Directions:
Each record below needs to be set down again exactly.

=== Begin Enclosure ===

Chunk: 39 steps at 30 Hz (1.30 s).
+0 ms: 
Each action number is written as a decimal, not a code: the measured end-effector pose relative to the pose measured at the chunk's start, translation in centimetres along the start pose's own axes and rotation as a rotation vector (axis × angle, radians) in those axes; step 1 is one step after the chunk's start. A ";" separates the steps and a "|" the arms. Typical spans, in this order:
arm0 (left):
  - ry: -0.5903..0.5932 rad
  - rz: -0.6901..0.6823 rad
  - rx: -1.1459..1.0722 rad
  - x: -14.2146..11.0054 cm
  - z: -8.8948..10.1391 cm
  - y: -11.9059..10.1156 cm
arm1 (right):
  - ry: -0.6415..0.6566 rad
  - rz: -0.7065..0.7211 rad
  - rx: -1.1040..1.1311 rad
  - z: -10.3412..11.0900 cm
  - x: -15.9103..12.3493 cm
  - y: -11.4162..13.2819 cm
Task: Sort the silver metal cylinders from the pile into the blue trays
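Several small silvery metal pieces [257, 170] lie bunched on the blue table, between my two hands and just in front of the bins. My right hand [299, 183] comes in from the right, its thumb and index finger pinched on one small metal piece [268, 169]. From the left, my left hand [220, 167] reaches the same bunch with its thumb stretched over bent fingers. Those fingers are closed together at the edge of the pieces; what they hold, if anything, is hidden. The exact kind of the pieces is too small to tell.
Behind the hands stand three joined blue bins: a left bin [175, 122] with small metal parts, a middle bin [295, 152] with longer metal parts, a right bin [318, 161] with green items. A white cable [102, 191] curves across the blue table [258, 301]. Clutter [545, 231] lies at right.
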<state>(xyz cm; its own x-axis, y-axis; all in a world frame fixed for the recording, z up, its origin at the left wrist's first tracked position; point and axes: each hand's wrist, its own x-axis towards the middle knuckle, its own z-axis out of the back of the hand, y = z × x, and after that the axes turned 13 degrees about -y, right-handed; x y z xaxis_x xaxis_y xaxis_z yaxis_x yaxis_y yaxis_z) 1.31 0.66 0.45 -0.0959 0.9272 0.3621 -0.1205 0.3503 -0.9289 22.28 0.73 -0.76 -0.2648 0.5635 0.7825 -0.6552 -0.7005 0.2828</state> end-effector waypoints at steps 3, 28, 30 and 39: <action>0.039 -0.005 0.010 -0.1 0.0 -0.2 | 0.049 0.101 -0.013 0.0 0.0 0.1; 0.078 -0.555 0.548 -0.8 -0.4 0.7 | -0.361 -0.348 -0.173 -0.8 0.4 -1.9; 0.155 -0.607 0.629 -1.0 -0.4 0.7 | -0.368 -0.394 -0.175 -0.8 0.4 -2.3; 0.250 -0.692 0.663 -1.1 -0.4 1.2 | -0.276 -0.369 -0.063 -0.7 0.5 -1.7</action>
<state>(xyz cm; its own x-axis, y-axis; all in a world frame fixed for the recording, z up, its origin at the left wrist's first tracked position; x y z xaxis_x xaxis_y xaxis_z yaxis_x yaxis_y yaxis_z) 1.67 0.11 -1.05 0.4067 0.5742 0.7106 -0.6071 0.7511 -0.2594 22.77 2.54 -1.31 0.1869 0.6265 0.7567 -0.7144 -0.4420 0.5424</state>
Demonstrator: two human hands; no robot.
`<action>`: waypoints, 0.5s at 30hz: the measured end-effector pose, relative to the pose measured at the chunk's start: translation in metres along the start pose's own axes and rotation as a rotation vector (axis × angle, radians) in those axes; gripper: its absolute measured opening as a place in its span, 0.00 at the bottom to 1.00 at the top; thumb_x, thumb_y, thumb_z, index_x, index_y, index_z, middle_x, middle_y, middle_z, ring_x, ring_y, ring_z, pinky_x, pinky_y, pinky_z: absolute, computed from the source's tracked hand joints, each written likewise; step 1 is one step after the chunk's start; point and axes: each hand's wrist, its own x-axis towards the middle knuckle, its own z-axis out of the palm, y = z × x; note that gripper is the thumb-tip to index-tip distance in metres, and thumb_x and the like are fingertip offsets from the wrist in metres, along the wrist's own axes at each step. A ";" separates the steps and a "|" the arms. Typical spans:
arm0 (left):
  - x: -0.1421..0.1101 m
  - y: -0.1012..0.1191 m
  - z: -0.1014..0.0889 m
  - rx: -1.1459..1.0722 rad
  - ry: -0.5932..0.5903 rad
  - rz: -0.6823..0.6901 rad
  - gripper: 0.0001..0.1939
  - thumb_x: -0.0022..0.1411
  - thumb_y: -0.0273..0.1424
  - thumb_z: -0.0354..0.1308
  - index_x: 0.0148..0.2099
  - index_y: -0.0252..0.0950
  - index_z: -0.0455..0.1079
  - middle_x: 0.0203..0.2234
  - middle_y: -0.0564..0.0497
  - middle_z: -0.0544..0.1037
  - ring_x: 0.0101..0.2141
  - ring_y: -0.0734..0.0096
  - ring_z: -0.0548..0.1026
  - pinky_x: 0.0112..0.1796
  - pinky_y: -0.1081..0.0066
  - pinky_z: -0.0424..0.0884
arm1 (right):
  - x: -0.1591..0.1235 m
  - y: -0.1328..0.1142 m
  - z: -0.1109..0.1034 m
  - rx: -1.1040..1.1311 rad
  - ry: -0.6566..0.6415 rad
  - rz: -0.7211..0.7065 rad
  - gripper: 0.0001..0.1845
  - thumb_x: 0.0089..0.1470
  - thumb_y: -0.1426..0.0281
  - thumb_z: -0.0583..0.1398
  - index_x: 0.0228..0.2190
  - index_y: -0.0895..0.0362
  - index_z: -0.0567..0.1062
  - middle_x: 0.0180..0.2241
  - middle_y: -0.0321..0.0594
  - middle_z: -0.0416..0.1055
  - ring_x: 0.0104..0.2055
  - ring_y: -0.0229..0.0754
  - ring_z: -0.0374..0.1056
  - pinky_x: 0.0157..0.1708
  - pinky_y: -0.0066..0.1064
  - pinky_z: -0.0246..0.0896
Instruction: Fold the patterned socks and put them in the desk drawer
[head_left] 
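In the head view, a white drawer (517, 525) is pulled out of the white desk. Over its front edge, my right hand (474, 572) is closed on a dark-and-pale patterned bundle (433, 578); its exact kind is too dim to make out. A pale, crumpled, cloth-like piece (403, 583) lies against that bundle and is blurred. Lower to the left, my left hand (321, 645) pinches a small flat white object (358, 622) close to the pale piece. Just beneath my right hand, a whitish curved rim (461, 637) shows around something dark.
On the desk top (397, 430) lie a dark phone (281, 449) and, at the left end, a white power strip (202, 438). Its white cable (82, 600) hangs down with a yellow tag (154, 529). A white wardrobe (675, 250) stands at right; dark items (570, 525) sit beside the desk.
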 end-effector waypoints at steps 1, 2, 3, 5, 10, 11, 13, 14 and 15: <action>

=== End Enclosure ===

Answer to this exercise:
Chunk: 39 steps at 30 Hz (1.30 s).
+0 ms: 
Each action number is written as a decimal, not a code: the measured end-effector pose relative to the pose measured at the chunk's start, translation in centimetres along the start pose's own axes and rotation as a rotation vector (axis × angle, radians) in those axes; step 1 is one step after the chunk's start. A ";" separates the steps and a "|" the arms. Typical spans, in this order:
arm0 (left):
  - ry: -0.5903..0.5932 rad
  - rz: -0.6901..0.6823 rad
  - rx: -1.1459..1.0722 rad
  - x: -14.2146..11.0054 cm
  - z: -8.8948..10.1391 cm
  - y: -11.9059..10.1156 cm
arm1 (right):
  - ry: -0.6415..0.6566 rad
  - rz: -0.7065..0.7211 rad
  - rx: -1.1040..1.1311 rad
  - z: -10.3412..11.0900 cm
  - x: -15.9103..12.3493 cm
  - y: -11.4162..13.2819 cm
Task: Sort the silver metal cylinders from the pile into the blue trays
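Several small silvery metal pieces [257, 170] lie bunched on the blue table, between my two hands and just in front of the bins. My right hand [299, 183] comes in from the right, its thumb and index finger pinched on one small metal piece [268, 169]. From the left, my left hand [220, 167] reaches the same bunch with its thumb stretched over bent fingers. Those fingers are closed together at the edge of the pieces; what they hold, if anything, is hidden. The exact kind of the pieces is too small to tell.
Behind the hands stand three joined blue bins: a left bin [175, 122] with small metal parts, a middle bin [295, 152] with longer metal parts, a right bin [318, 161] with green items. A white cable [102, 191] curves across the blue table [258, 301]. Clutter [545, 231] lies at right.
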<state>(xyz cm; its own x-axis, y-axis; all in a world frame fixed for the recording, z up, its origin at the left wrist's first tracked position; point and axes: each hand's wrist, its own x-axis towards the middle knuckle, its own z-axis out of the back of the hand, y = z × x, and after that the axes turned 13 degrees about -y, right-handed; x y z xaxis_x xaxis_y xaxis_z yaxis_x yaxis_y yaxis_z) 1.31 0.66 0.45 -0.0959 0.9272 0.3621 -0.1205 0.3503 -0.9289 22.28 0.73 -0.76 -0.2648 0.5635 0.7825 -0.6552 -0.7005 0.2828</state> end-effector waypoints at steps 3, 28, 30 and 39: <action>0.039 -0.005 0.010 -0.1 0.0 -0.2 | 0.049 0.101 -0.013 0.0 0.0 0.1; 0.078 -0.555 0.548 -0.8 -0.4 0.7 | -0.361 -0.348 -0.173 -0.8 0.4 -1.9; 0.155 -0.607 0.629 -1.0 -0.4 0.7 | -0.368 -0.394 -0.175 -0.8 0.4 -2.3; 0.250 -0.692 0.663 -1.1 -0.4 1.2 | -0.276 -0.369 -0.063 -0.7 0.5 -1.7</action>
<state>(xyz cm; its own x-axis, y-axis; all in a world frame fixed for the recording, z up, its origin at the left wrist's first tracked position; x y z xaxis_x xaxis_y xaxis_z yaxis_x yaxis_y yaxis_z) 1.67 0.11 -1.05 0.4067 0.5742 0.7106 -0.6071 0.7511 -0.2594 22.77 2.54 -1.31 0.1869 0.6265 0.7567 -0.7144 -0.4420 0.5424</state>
Demonstrator: two human hands; no robot.
`<action>`: waypoints, 0.5s at 30hz: the measured end-effector pose, relative to the pose measured at the chunk's start: translation in metres along the start pose's own axes and rotation as a rotation vector (axis × angle, radians) in those axes; gripper: its absolute measured opening as a place in its span, 0.00 at the bottom to 1.00 at the top; thumb_x, thumb_y, thumb_z, index_x, index_y, index_z, middle_x, middle_y, middle_z, ring_x, ring_y, ring_z, pinky_x, pinky_y, pinky_z: absolute, computed from the source's tracked hand joints, each written likewise; step 1 is one step after the chunk's start; point and axes: each hand's wrist, its own x-axis towards the middle knuckle, its own z-axis out of the palm, y = z × x; note that gripper is the thumb-tip to index-tip distance in metres, and thumb_x and the like are fingertip offsets from the wrist in metres, along the wrist's own axes at each step. A ";" separates the steps and a "|" the arms. Typical spans:
arm0 (left):
  - x: -0.1421..0.1101 m
  - y: -0.1012..0.1191 m
  - z: -0.1014..0.0889 m
  - rx: -1.1459..1.0722 rad
  - ry: -0.5932..0.5903 rad
  - rz: -0.6823..0.6901 rad
  - gripper: 0.0001..0.1939
  - thumb_x: -0.0022..0.1411
  - thumb_y: -0.0273..0.1424
  - thumb_z: -0.0354..0.1308
  - index_x: 0.0148..0.2099
  - index_y: -0.0252..0.0950
  - index_z: -0.0455..0.1079
  - middle_x: 0.0203..0.2234
  - middle_y: -0.0564..0.0497
  - middle_z: -0.0544..0.1037
  - ring_x: 0.0101..0.2141
  - ring_y: -0.0734..0.0096
  - ring_z: -0.0548..0.1026
  - pinky_x: 0.0112..0.1796
  - pinky_y: -0.1081..0.0066
  - pinky_z: -0.0424..0.0884
arm1 (right):
  - x: -0.1591..0.1235 m
  - y: -0.1328..0.1142 m
  - z: -0.1109..0.1034 m
  - rx: -1.1040..1.1311 rad
  - ry: -0.6566..0.6415 rad
  - rz: -0.7211..0.7065 rad
  - gripper: 0.0001..0.1845
  - thumb_x: 0.0089..0.1470
  - thumb_y: -0.1426..0.0281
  - thumb_z: -0.0583..0.1398
  - index_x: 0.0228..0.2190
  - index_y: -0.0895..0.0362
  - index_z: -0.0567..0.1062
  - middle_x: 0.0180..0.2241
  - middle_y: -0.0321..0.0594
  - middle_z: -0.0416..0.1055
  - ring_x: 0.0104..0.2055
  - ring_y: -0.0229..0.0754
  - ring_z: -0.0374..0.1056
  - pinky_x: 0.0157..0.1708
  - pinky_y: -0.0066..0.1064
  - pinky_z: -0.0246..0.0896
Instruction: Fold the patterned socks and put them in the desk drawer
[head_left] 
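In the head view, a white drawer (517, 525) is pulled out of the white desk. Over its front edge, my right hand (474, 572) is closed on a dark-and-pale patterned bundle (433, 578); its exact kind is too dim to make out. A pale, crumpled, cloth-like piece (403, 583) lies against that bundle and is blurred. Lower to the left, my left hand (321, 645) pinches a small flat white object (358, 622) close to the pale piece. Just beneath my right hand, a whitish curved rim (461, 637) shows around something dark.
On the desk top (397, 430) lie a dark phone (281, 449) and, at the left end, a white power strip (202, 438). Its white cable (82, 600) hangs down with a yellow tag (154, 529). A white wardrobe (675, 250) stands at right; dark items (570, 525) sit beside the desk.
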 end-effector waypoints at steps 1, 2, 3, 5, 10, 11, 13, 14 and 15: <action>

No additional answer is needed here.